[What you will do] Please copy each line of the records below that holds the word "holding".

[Data for review]
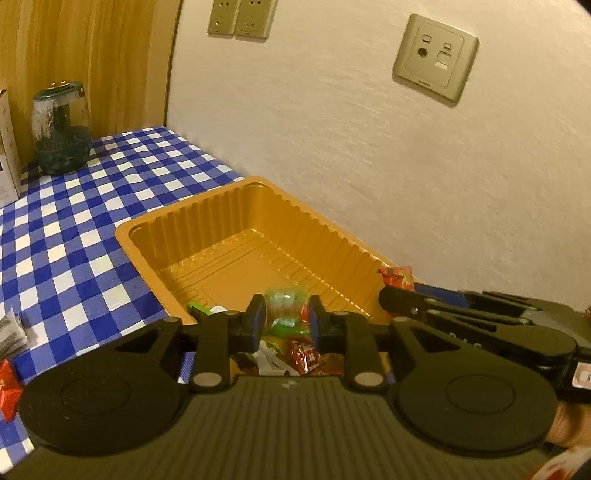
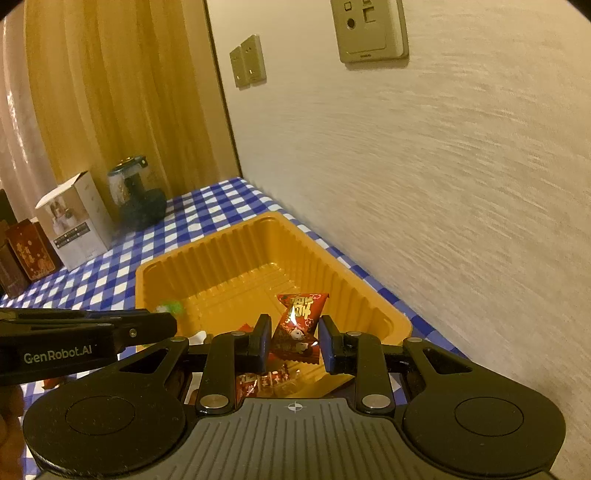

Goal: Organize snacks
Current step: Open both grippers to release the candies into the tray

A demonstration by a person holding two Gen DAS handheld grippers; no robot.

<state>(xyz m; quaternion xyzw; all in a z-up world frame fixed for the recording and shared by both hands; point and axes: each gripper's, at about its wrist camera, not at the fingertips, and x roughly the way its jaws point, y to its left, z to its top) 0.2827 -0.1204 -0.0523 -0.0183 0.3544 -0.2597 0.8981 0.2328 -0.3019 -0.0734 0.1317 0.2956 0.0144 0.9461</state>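
Left claw clenches a blurred green-wrapped snack between its blue pads, held over the near end of the orange tray. Right claw grips a red candy packet with gold characters, too stylised to read, also above the tray's near end. Beneath both claws a small heap of red and green wrapped snacks lies on the tray floor; ahead of the claws most of the ribbed floor is bare, so open room lies forward. The tray's right rim runs just beside the wall, little clearance there; to the left the blue-checked tablecloth lies open. The side of the left tool reads "GenRobot.AI" in the right wrist view, where it crosses in from the left. Only the right wrist view shows a white carton with a printed picture and dark red boxes far ahead-left, beside a green-lidded glass jar. Only the left wrist view shows a loose red packet and a grey sachet on the cloth to the claw's left, and another red packet by the tray's right rim. Wall sockets sit above.
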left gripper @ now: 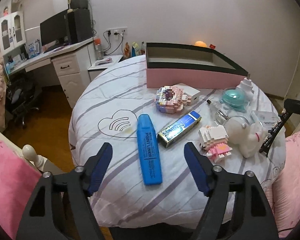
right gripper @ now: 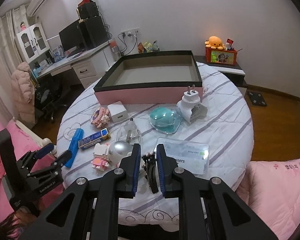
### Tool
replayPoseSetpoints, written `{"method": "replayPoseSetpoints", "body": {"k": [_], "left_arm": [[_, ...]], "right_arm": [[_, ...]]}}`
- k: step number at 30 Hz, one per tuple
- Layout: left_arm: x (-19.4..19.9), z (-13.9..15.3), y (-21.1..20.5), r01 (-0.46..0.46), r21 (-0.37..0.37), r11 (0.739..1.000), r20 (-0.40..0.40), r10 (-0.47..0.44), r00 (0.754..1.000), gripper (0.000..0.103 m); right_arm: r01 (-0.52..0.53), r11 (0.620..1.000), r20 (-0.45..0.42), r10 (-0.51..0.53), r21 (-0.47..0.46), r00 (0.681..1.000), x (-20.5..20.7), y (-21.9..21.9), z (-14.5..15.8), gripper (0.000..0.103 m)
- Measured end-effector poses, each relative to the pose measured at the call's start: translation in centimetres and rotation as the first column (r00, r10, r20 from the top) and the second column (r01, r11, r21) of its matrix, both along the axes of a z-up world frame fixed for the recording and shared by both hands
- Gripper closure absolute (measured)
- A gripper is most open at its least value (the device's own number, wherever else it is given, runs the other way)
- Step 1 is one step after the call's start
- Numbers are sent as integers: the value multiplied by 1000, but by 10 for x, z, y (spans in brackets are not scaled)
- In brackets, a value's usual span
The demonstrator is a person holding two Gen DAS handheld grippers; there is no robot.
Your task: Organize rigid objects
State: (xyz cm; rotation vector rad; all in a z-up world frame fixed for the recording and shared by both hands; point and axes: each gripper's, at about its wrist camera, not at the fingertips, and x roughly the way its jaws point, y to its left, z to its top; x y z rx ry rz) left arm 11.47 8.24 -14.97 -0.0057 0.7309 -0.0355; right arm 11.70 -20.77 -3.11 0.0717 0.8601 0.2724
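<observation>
Highlighter [left gripper: 149, 150], blue and lying flat on the bed quilt [left gripper: 114, 92] at lower centre of the left view, sits between the released fingers of the left gripper [left gripper: 148, 154]. It looks light, stiff and slick-sided; pinching across mid-barrel seems safest. At bottom centre of the right view, the right gripper [right gripper: 148, 156] is clenched on a small black model [right gripper: 150, 166], likely brittle. The pink box [right gripper: 142, 97] waits beyond.
</observation>
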Motion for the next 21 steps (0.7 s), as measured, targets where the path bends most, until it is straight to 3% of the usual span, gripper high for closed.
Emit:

[Output of the task]
A demonstration by a person holding two Gen DAS handheld grippers; no robot.
The demonstrator is a person holding two Gen DAS handheld grippers; there is no robot.

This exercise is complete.